Turning on the Light.
Lights have very similar properties as materials, only they apply to the effects they have on object, since you can't see a light. Also OpenGl only promises that you can create 8 lights at a time. In this demo there is one directional blue light going down the z-axis.
- Before the lights show up you have to enable them
- Enable lighting
- glEnable(GL.GL_LIGHTING)
- Enable Auto Normals: normals are vectors that point out from the face of an object. They have to be computed for polygons like the cube we made in tutorial 3 but they are automatically made the the the teapot.
- glEnable(GL.GL_AUTO_NORMAL)
- Enable the light(s) you are going to use
-
glEnable(GL.GL_LIGHT0)
or
glEnable(GL.GL_LIGHT1)
GL.GL_LIGHT( and the number of the light goes here) - Set the properties to each light.
- Ambient color
- gl.glLightfv(GL.GL_LIGHT0, GL.GL_AMBIENT, [r,g,b, 1.0], 0);
- Diffuse Color: this is color the light will cast onto objects.

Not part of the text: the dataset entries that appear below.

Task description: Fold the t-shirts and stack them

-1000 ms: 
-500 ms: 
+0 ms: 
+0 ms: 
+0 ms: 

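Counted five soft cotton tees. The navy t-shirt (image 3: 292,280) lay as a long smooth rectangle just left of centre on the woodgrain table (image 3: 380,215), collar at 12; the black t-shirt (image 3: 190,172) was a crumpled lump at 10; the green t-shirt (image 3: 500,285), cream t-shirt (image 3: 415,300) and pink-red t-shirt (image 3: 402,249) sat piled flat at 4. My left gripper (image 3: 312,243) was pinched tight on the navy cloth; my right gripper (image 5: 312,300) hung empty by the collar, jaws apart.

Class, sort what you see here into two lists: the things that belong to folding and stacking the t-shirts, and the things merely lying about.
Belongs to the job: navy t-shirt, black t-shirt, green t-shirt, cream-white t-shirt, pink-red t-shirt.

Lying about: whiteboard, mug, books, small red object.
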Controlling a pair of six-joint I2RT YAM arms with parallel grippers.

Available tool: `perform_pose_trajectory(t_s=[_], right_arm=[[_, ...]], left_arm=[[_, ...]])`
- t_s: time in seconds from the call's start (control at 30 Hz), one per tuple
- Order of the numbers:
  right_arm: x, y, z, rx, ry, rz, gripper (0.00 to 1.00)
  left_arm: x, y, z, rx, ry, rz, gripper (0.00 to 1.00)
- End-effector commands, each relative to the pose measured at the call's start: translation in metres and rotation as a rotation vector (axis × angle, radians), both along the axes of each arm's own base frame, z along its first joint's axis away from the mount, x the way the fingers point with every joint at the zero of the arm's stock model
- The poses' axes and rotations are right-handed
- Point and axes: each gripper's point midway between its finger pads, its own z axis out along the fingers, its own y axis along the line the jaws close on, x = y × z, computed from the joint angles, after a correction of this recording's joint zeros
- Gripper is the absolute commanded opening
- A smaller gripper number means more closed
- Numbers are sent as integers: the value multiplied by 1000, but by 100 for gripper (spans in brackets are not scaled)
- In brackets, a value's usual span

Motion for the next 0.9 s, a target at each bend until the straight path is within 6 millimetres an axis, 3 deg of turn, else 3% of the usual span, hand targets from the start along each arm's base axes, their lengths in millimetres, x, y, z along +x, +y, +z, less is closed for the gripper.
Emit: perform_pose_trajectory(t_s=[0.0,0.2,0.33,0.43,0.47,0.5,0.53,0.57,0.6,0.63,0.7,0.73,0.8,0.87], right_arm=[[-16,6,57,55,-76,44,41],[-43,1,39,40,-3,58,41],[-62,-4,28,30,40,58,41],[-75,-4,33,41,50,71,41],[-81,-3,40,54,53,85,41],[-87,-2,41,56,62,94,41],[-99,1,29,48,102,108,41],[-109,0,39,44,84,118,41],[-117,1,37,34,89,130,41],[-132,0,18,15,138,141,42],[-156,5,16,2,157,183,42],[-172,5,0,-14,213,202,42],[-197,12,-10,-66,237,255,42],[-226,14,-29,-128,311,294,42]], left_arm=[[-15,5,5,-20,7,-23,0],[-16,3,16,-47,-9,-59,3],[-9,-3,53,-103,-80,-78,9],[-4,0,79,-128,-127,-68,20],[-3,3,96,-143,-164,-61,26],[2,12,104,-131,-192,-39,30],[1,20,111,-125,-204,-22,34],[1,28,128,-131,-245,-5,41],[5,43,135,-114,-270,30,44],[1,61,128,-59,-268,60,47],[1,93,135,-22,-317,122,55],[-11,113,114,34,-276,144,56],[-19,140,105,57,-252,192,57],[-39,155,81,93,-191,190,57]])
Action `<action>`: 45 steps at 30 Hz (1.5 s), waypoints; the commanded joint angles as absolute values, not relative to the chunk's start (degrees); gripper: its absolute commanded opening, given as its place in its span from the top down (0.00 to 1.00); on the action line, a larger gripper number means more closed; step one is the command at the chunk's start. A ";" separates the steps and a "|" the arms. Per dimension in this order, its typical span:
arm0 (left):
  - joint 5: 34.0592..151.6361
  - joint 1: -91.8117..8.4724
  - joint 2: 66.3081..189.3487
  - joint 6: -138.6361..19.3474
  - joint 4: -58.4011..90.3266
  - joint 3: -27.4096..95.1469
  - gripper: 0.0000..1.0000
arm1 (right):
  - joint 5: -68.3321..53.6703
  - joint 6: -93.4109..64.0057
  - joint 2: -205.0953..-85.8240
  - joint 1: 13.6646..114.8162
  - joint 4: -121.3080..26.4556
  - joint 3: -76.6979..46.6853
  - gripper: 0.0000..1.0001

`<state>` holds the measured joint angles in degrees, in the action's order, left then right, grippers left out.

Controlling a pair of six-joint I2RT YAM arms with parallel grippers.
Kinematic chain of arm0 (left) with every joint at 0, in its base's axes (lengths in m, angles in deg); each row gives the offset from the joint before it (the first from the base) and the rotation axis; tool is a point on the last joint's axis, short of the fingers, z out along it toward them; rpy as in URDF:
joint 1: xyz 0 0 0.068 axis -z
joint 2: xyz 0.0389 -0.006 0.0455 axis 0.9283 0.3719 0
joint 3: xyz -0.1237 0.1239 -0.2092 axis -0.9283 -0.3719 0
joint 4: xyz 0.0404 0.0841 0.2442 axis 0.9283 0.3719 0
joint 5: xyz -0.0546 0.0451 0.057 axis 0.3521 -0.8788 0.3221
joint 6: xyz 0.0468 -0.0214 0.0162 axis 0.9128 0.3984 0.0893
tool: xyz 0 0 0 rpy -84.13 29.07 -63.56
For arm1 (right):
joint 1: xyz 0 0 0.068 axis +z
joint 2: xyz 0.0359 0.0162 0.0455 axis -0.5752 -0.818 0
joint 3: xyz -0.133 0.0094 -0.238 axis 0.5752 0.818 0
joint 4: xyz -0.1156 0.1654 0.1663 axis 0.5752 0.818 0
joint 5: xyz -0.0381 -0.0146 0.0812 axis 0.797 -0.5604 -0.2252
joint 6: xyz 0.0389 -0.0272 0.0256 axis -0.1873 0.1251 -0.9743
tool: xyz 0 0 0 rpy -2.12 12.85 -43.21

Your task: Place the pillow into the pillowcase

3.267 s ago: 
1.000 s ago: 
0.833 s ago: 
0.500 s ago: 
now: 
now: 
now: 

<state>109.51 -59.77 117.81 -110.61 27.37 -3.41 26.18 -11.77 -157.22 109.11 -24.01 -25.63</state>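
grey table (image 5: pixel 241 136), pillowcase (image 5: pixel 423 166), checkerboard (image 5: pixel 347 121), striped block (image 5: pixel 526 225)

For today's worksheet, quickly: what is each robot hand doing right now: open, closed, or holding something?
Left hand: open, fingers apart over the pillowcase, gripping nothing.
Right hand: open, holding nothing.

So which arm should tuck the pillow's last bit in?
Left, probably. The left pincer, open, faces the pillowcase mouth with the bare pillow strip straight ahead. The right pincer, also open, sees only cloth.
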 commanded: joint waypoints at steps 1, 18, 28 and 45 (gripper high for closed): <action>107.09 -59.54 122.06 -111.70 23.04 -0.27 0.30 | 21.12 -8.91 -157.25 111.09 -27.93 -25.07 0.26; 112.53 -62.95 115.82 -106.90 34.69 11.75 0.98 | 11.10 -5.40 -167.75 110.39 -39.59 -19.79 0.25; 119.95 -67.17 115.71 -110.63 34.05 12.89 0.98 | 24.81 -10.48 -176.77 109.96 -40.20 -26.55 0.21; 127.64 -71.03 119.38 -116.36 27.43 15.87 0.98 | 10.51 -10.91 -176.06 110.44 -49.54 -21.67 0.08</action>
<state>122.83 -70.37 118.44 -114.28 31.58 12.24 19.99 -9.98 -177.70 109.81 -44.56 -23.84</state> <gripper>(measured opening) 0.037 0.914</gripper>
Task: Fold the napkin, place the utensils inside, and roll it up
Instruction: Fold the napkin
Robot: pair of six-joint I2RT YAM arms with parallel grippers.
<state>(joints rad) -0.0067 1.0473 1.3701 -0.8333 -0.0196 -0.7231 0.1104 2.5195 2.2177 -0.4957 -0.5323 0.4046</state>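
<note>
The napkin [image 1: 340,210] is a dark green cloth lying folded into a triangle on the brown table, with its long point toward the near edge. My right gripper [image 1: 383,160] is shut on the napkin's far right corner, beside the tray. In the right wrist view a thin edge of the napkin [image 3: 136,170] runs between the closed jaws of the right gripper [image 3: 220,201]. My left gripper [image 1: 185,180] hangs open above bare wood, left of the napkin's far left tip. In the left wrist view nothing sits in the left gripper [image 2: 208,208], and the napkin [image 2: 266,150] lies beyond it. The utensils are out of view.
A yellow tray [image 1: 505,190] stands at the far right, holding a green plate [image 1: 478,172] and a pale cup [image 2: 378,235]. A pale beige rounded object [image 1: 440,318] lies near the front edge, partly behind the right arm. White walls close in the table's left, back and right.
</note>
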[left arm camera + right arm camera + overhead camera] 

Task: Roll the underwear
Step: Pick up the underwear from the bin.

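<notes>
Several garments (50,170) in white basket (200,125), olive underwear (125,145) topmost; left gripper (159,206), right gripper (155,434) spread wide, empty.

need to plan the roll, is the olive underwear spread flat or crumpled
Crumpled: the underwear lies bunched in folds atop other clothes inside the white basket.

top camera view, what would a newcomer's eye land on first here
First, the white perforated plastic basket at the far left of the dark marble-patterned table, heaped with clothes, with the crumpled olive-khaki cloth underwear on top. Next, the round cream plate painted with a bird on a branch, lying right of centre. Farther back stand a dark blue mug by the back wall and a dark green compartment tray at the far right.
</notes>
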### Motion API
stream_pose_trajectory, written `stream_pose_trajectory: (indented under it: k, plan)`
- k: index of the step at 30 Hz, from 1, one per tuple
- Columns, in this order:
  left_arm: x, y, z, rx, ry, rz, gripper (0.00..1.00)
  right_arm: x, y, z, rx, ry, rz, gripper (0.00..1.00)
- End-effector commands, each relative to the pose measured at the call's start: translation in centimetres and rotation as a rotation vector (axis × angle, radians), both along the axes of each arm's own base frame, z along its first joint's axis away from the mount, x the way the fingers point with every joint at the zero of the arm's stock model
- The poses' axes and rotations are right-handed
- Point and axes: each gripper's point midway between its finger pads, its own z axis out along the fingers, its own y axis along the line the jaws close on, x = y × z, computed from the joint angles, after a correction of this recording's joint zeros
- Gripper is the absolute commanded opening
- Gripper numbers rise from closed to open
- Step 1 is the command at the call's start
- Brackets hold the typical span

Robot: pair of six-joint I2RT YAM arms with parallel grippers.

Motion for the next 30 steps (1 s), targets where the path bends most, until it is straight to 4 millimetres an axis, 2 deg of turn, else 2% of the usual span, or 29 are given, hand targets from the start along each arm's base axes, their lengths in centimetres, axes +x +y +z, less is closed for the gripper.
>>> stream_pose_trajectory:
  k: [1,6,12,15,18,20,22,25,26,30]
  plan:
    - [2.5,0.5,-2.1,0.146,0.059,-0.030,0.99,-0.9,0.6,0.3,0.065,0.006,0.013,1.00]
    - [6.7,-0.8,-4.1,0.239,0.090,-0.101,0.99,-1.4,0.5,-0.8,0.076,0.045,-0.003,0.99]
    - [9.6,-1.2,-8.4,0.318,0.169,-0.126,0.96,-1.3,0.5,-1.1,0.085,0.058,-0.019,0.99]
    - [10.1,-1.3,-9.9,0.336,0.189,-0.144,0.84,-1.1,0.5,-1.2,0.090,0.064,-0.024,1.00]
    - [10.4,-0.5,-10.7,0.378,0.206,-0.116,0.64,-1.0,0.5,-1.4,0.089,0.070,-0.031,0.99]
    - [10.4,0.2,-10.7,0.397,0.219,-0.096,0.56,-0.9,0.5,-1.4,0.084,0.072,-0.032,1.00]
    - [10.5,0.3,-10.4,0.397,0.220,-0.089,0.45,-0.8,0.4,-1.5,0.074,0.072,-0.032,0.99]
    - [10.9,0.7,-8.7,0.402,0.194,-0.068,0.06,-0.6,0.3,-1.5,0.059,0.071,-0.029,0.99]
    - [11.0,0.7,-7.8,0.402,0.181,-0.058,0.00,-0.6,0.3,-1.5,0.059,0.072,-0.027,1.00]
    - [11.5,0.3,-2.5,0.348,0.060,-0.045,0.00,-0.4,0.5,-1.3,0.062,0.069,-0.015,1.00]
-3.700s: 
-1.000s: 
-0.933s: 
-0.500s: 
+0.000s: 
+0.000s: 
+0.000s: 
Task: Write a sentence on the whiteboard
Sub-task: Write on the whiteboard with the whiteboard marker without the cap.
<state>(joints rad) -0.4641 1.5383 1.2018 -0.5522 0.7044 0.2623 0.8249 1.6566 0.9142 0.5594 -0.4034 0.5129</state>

- gl.glLightfv(GL.GL_LIGHT0, GL.GL_DIFFUSE, [r,g,b, 1.0], 0);
- Specular Highlighting: the color the light give glares
- gl.glLightfv(GL.GL_LIGHT0, GL.GL_SPECULAR, [r,g,b, 1.0], 0);
- Position
- gl.glLightfv(GL.GL_LIGHT0, GL.GL_POSITION, [x, y, z, 0.0], 0);
- If you use zero as the last member of the position array, the light will be a directional light and a 1 will make it a source light. More on this in the next tutorial.